**Work instructions:**
When a line in the listing contains the string "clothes", pick it out and copy it.

Data records Block Start

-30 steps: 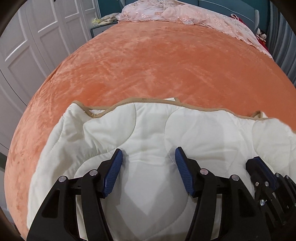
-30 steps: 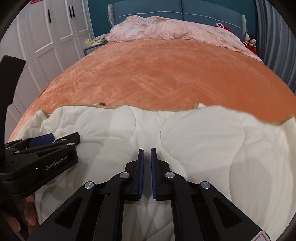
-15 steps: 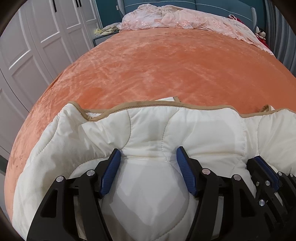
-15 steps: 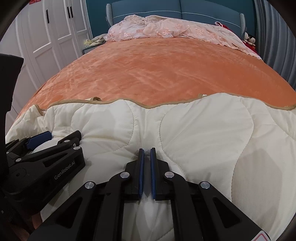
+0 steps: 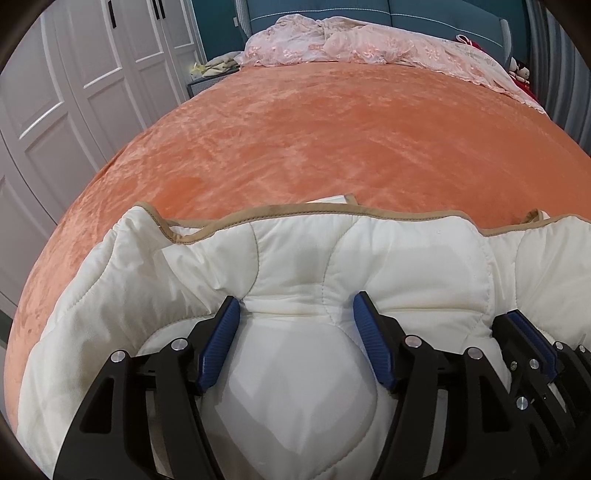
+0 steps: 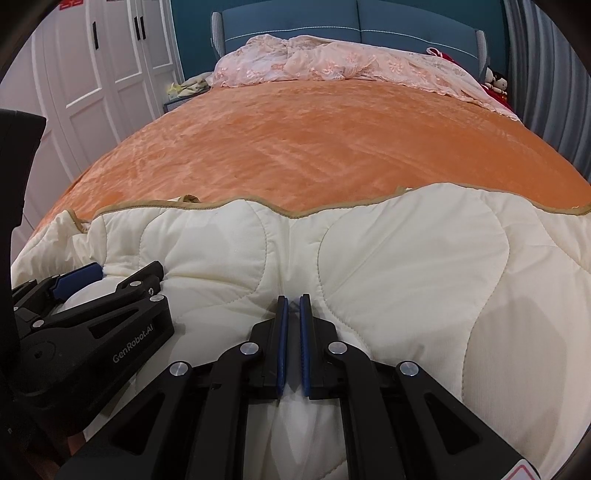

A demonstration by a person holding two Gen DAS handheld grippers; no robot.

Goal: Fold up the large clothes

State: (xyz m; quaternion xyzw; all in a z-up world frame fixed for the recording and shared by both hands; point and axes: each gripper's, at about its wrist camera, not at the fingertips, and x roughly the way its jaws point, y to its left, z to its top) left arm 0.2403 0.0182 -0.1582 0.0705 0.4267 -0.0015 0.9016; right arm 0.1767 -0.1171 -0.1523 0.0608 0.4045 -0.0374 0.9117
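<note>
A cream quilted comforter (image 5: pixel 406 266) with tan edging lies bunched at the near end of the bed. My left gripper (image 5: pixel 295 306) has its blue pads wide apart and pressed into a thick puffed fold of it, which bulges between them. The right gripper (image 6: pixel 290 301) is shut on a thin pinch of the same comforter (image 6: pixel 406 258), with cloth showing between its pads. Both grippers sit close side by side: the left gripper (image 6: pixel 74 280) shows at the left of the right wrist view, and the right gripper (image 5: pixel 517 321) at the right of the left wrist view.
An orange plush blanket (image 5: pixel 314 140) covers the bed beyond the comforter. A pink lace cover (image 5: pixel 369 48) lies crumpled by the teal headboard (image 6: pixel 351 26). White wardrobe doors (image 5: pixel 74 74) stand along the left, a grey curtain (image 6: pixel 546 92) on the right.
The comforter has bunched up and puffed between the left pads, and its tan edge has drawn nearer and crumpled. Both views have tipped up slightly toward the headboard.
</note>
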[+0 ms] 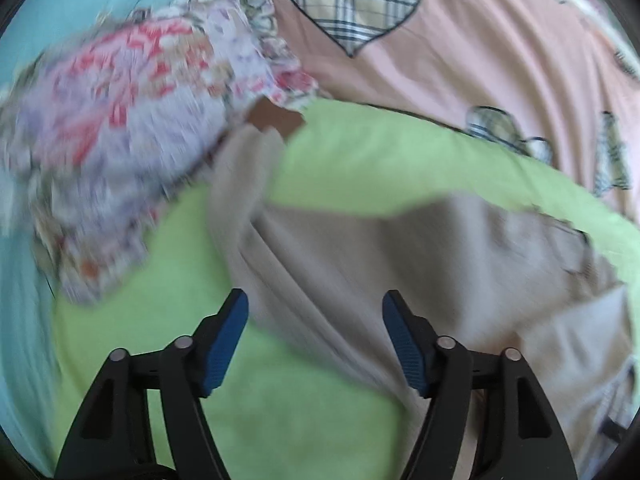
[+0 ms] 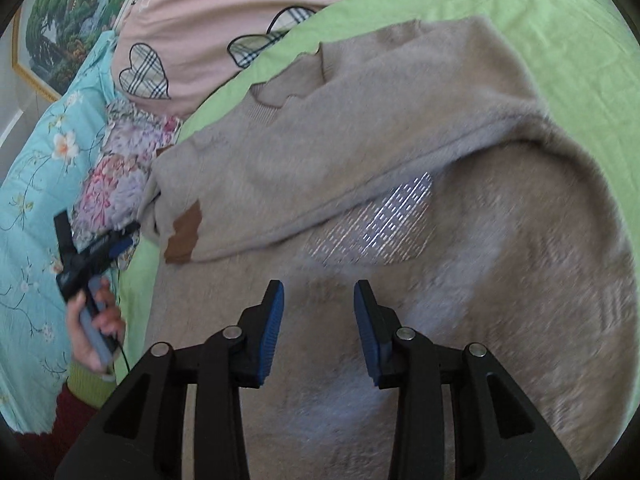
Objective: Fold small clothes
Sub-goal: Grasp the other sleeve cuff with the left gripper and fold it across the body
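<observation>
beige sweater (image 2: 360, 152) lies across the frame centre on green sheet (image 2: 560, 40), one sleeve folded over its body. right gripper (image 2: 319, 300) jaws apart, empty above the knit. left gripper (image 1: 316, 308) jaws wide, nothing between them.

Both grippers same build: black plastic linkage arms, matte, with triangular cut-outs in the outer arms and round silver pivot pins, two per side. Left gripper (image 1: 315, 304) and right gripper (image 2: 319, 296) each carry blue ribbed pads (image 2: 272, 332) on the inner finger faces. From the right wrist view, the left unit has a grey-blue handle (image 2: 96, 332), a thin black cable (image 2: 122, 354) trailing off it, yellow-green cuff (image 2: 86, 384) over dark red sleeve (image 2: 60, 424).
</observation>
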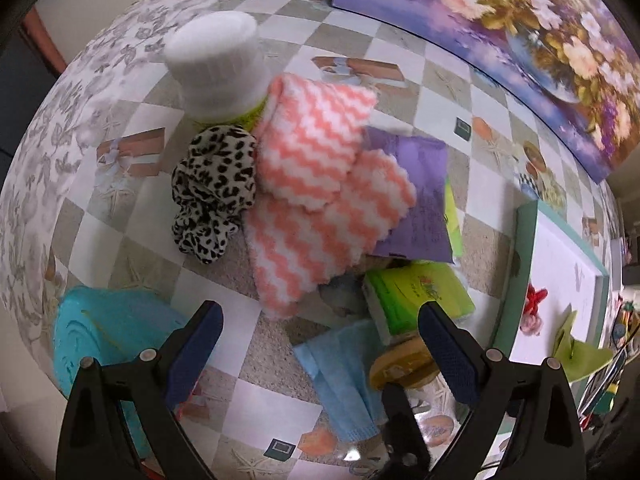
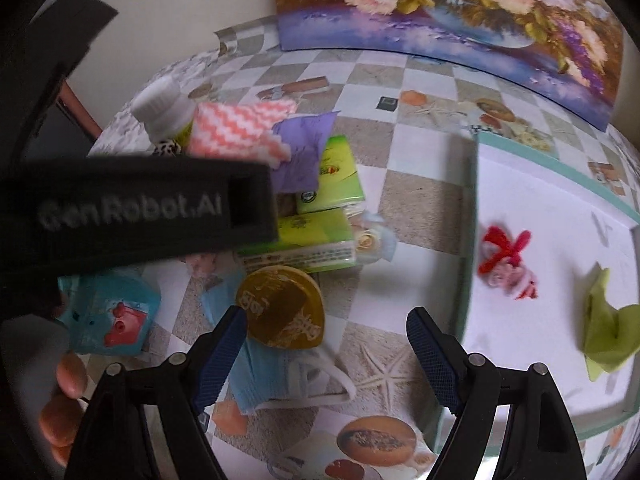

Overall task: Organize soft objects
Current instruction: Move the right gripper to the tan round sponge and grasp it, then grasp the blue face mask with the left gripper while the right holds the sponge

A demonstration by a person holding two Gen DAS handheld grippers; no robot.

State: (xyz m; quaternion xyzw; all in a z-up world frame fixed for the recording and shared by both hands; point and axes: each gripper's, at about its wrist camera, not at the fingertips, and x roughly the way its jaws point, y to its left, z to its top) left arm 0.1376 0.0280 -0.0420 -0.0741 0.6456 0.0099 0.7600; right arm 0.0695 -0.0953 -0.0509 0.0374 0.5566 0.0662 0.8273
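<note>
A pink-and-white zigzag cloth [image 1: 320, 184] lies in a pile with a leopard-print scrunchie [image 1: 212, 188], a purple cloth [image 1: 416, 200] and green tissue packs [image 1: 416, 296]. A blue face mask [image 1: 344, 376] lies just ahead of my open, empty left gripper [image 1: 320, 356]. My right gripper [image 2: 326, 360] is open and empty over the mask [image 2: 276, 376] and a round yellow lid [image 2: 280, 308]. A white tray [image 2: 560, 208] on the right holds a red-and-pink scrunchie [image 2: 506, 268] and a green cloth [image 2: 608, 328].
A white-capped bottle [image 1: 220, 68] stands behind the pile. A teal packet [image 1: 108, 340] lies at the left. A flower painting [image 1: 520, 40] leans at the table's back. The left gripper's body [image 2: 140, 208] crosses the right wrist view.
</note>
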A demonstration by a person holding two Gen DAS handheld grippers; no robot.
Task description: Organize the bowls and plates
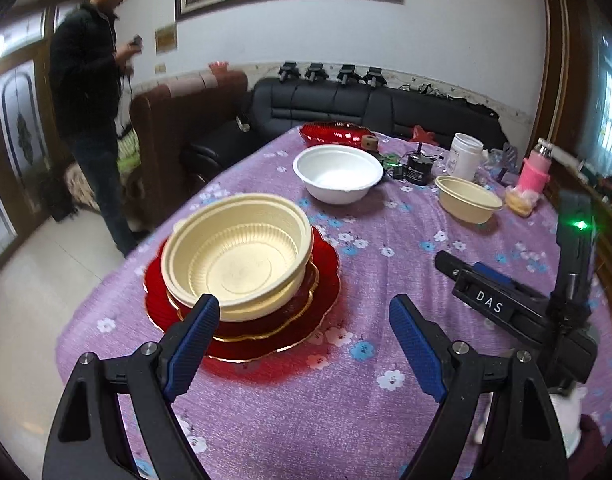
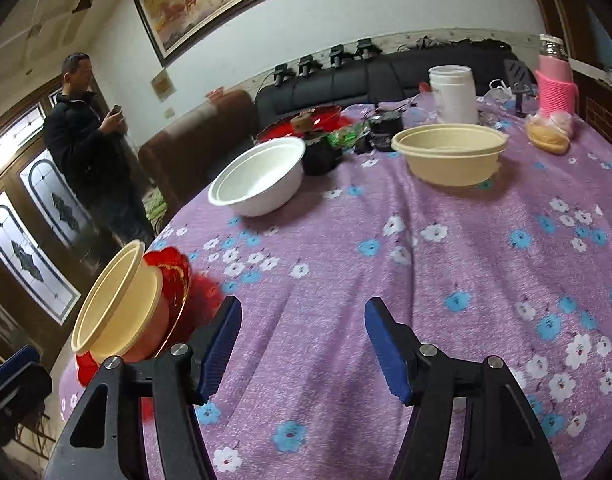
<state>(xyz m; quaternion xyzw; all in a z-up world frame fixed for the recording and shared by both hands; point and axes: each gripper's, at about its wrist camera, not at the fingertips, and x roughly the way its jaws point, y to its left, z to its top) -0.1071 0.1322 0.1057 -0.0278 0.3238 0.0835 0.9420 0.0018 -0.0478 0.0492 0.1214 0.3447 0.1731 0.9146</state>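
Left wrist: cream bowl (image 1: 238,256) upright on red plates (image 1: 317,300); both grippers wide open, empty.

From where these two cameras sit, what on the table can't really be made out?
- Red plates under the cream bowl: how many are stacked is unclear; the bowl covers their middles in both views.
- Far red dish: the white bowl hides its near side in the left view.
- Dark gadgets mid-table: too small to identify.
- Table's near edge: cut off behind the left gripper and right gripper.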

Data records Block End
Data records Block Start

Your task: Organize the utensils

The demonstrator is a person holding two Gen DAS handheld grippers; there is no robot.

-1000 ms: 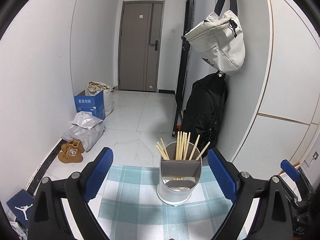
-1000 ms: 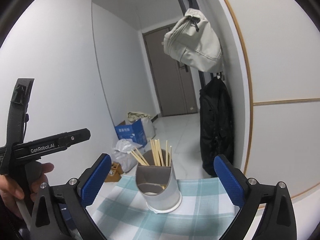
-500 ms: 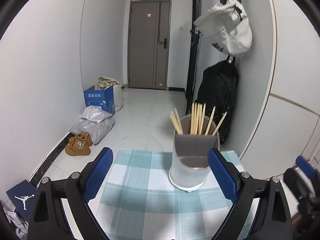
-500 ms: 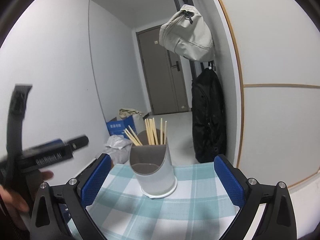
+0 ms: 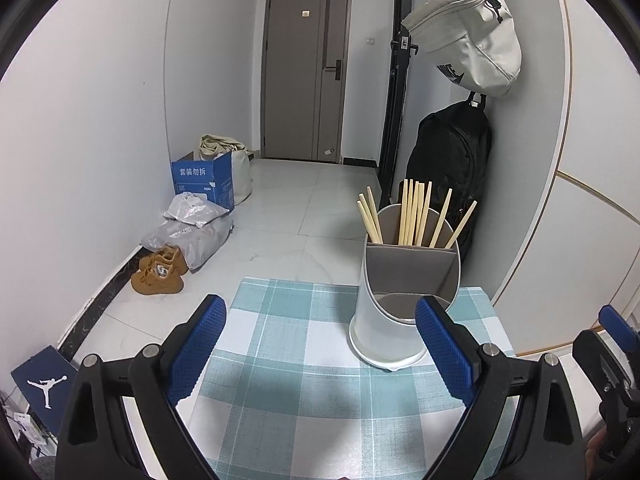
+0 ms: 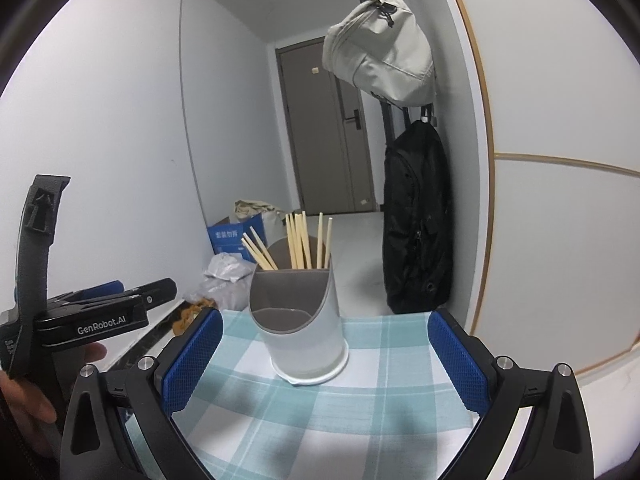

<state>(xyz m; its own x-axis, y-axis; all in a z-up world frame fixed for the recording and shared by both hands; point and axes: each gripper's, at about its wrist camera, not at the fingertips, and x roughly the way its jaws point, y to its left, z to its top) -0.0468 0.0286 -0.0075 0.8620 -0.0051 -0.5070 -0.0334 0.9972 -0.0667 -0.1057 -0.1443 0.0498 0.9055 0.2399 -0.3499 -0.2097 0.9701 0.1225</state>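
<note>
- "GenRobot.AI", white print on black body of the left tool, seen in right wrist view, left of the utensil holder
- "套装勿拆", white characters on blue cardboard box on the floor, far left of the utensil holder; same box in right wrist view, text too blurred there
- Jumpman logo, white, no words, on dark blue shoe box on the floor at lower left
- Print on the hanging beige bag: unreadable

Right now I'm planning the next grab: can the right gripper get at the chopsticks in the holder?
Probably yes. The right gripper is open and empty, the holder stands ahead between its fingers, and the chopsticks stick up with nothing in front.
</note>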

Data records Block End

**Written solution:**
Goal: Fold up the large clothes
Objective: Fold small clothes

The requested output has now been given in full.